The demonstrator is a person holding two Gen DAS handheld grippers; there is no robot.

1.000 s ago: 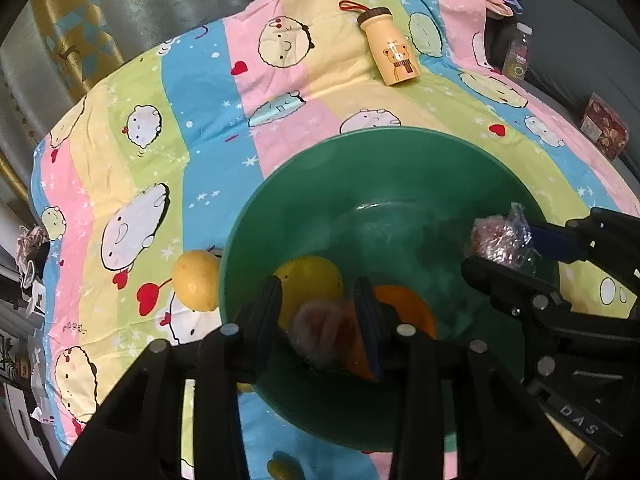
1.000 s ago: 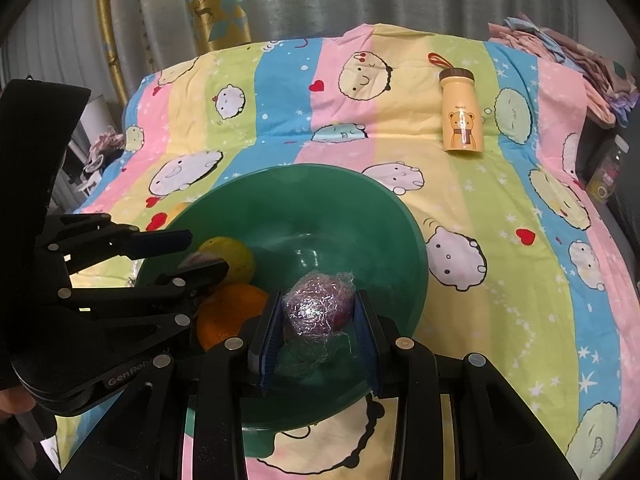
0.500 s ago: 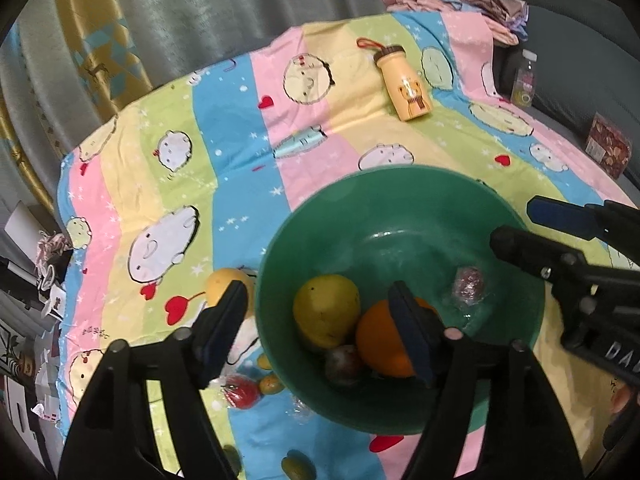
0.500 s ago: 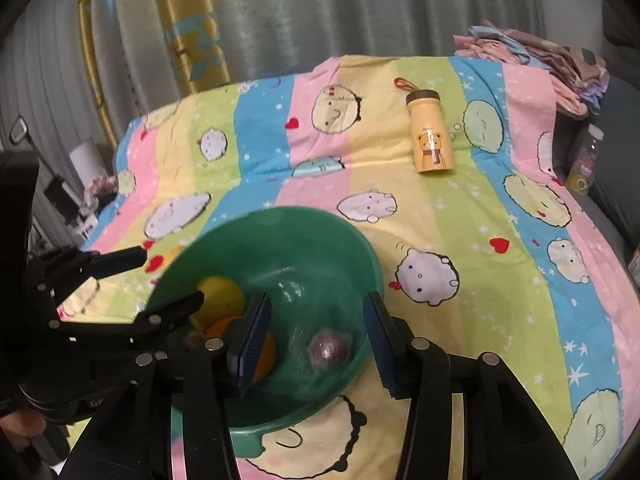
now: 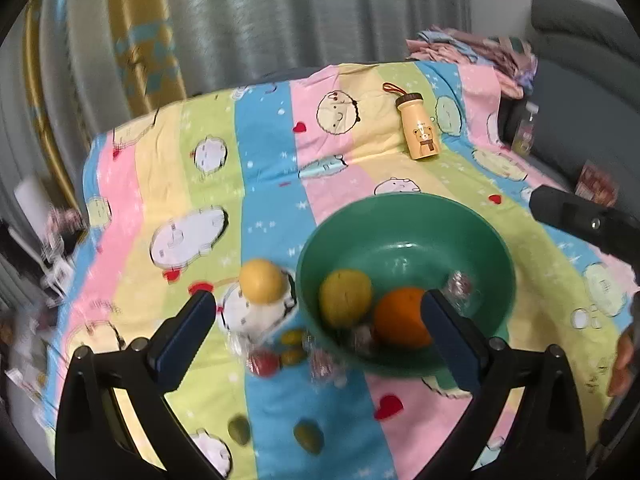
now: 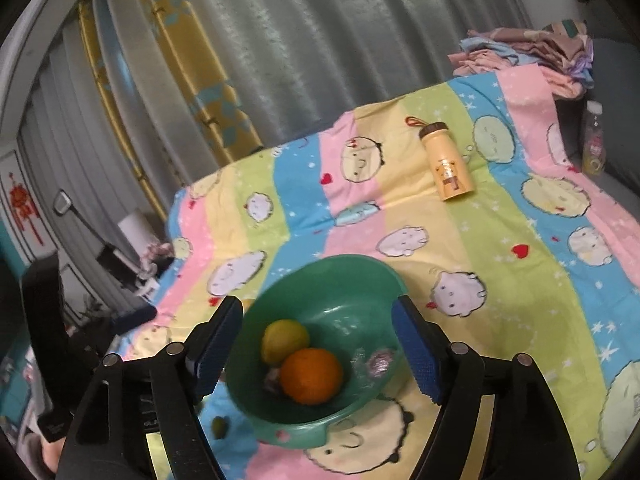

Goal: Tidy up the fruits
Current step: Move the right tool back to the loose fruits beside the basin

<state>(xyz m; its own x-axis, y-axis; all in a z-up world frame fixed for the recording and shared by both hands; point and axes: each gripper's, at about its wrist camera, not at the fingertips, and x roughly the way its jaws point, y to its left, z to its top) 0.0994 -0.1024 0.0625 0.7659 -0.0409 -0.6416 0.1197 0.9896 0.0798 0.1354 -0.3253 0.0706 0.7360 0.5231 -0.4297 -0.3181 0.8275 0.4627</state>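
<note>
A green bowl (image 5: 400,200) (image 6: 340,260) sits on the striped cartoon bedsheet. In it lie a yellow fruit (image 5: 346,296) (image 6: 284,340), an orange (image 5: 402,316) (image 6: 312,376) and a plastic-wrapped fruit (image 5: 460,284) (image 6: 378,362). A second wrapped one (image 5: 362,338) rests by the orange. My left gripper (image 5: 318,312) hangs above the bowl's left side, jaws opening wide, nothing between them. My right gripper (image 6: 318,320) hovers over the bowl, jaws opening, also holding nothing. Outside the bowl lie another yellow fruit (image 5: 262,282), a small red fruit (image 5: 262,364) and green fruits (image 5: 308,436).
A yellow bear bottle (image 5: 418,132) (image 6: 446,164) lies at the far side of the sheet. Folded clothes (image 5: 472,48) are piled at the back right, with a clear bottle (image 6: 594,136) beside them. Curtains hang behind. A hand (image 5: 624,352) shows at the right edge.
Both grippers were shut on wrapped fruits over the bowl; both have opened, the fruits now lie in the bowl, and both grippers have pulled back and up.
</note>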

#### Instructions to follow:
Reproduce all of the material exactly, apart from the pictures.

#### Written answer:
The demonstrator is a person holding two Gen DAS handheld grippers; there is no robot.

1.000 s ago: 
1.000 s ago: 
0.500 s ago: 
0.500 s ago: 
now: 
now: 

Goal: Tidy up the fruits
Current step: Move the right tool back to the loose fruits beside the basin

<state>(xyz m; its own x-axis, y-axis; all in a z-up world frame fixed for the recording and shared by both hands; point and axes: each gripper's, at about its wrist camera, not at the fingertips, and x roughly the way its jaws point, y to its left, z to its top) 0.0994 -0.1024 0.0625 0.7659 -0.0409 -0.6416 0.1197 0.9896 0.0798 0.1354 -0.3253 0.0706 0.7360 0.5231 -0.4297 -0.3181 0.8275 0.4627</state>
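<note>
A green bowl (image 5: 400,200) (image 6: 340,260) sits on the striped cartoon bedsheet. In it lie a yellow fruit (image 5: 346,296) (image 6: 284,340), an orange (image 5: 402,316) (image 6: 312,376) and a plastic-wrapped fruit (image 5: 460,284) (image 6: 378,362). A second wrapped one (image 5: 362,338) rests by the orange. My left gripper (image 5: 318,312) hangs above the bowl's left side, jaws opening wide, nothing between them. My right gripper (image 6: 318,320) hovers over the bowl, jaws opening, also holding nothing. Outside the bowl lie another yellow fruit (image 5: 262,282), a small red fruit (image 5: 262,364) and green fruits (image 5: 308,436).
A yellow bear bottle (image 5: 418,132) (image 6: 446,164) lies at the far side of the sheet. Folded clothes (image 5: 472,48) are piled at the back right, with a clear bottle (image 6: 594,136) beside them. Curtains hang behind. A hand (image 5: 624,352) shows at the right edge.
Both grippers were shut on wrapped fruits over the bowl; both have opened, the fruits now lie in the bowl, and both grippers have pulled back and up.
</note>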

Output for this exercise is now complete.